Elaborating the GBBC plea in SC he said: “The territory of Gilgit-Baltistan shall be given a special province status through constitutional provisions in the 1973 Constitution, the provision of Article 1(2)(a) of the Constitution shall be made applicable to GB in relation to the territories of Pakistan, pending final resolution of Jammu and Kashmir dispute”.

This amendment would be the best way forward to implement the SC landmark judgment of 1999 on the status of GB; and being of provisional nature, it would have no prejudicial effect on Pakistan’s stance on Kashmir issue in the light of UN Resolutions, he argued.

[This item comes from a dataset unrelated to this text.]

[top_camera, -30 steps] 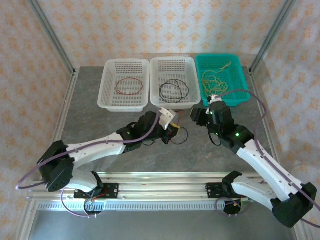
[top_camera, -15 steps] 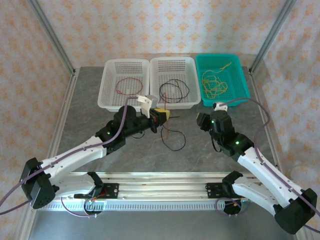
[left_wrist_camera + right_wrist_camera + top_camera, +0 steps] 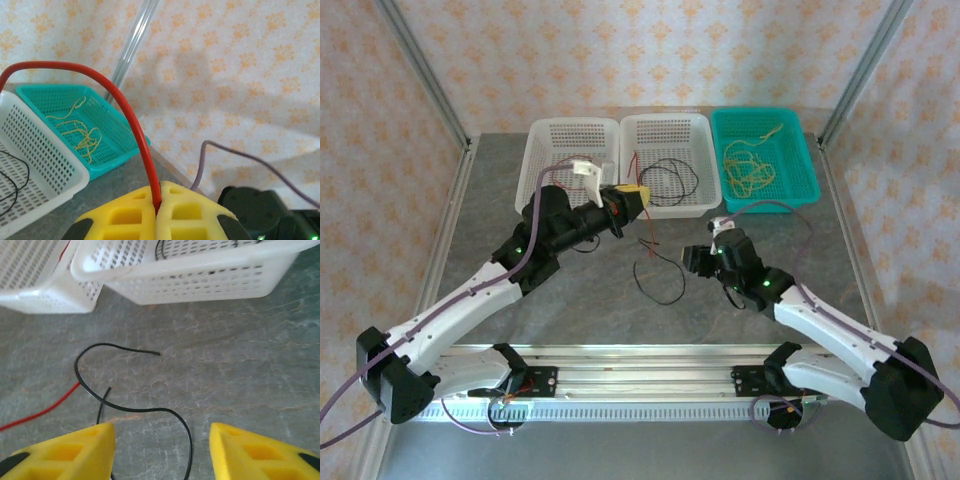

By this constitutional arrangement GB would be entitled to equal representation and rights like other provinces in all constitutional forums whether financial  (NFC,  IRSA,  CCI,  NEC), or political (parliament and federal government),  or judicial (Supreme Court of Pakistan), he added.

Constitutional imbroglio

The GBBC has moved the apex court of Pakistan against the Gilgit-Baltistan Order of 2018 imposed by PML-N government, Gilgit-Baltistan Empowerment and Self Governance Order of 2009 imposed by PPP government and seeking implementation of the 1999 SC verdict.

A seven-judge larger bench of the Supreme Court is hearing the petition and directed the government to submit its reply on the Sartaj Aziz committee recommendations by Dec 3.

On Nov 15, the Attorney General of Pakistan (AGP) Anwar Mansoor Khan had told the SC that the federal government had appointed a 10-member committee to examine the constitutional, administrative and governance reforms for Gilgit-Baltistan in the light of UN resolutions on Kashmir and the stand taken by the government at the international level.

The chief justice had reprimanded the AGP for failing to submit government response on the matter despite a lapse of 15 days and observed that the court would decide the matter on its own in case the government did not pursue it.

PPP’s ambiguous stance

Barrister Aitzaz Ahsan, who was appointed amicus curiae by the apex court earlier, when asked by the CJP to give his expert view on the matter, offered a flimsy argument that in view of the sensitivity of the matter, the committee should be allowed to complete its task.

Salman Akram Raja, the counsel for the petitioner, objected to Aitzaz’s views and said that UN resolutions are not any hurdle in giving fundamental rights to the people of GB.

Talking to High Asia Herald, he termed Aitzaz’s arguments as “unverified, unwarranted and unsubstantial”. He said the UN resolutions and other international instruments in fact stress on ensuring fundamental rights to GB people including governing themselves through their elected representatives.

The petitioner and Vice-Chairman of GBBC Javed Ahmed expressed dismay at the stance of Aitzaz Ahsan and commented that PPP leaderships’ have contradictory stance on the GB status. He urged Bilawal Bhutto-Zardari to make public his party’s stance on GB and take notice of Airzaz Ahsan.

He also advised PPP regional chapter President Amjad Hussain Advocate to persuade his party’s senior leader on the constitutional petition of GBBC first, and then campaign for the struggle for ownership rights of GB. If he removes the contradiction between the stance of his party leaders, it will boost the legal struggle of GB lawyers.

He said that the party has been organizing big public gathering in the region since 1972 but it will not help resolve the constitutional status of the disputed region. He regretted that Mr Aitzaz has been advocating the Establishment’s stance of status quo taken since 1972 on every appearance in SC which is an attempt to delay the judicial process in reaching to a logical conclusion in ending the seven decades bureaucratic and colonial system.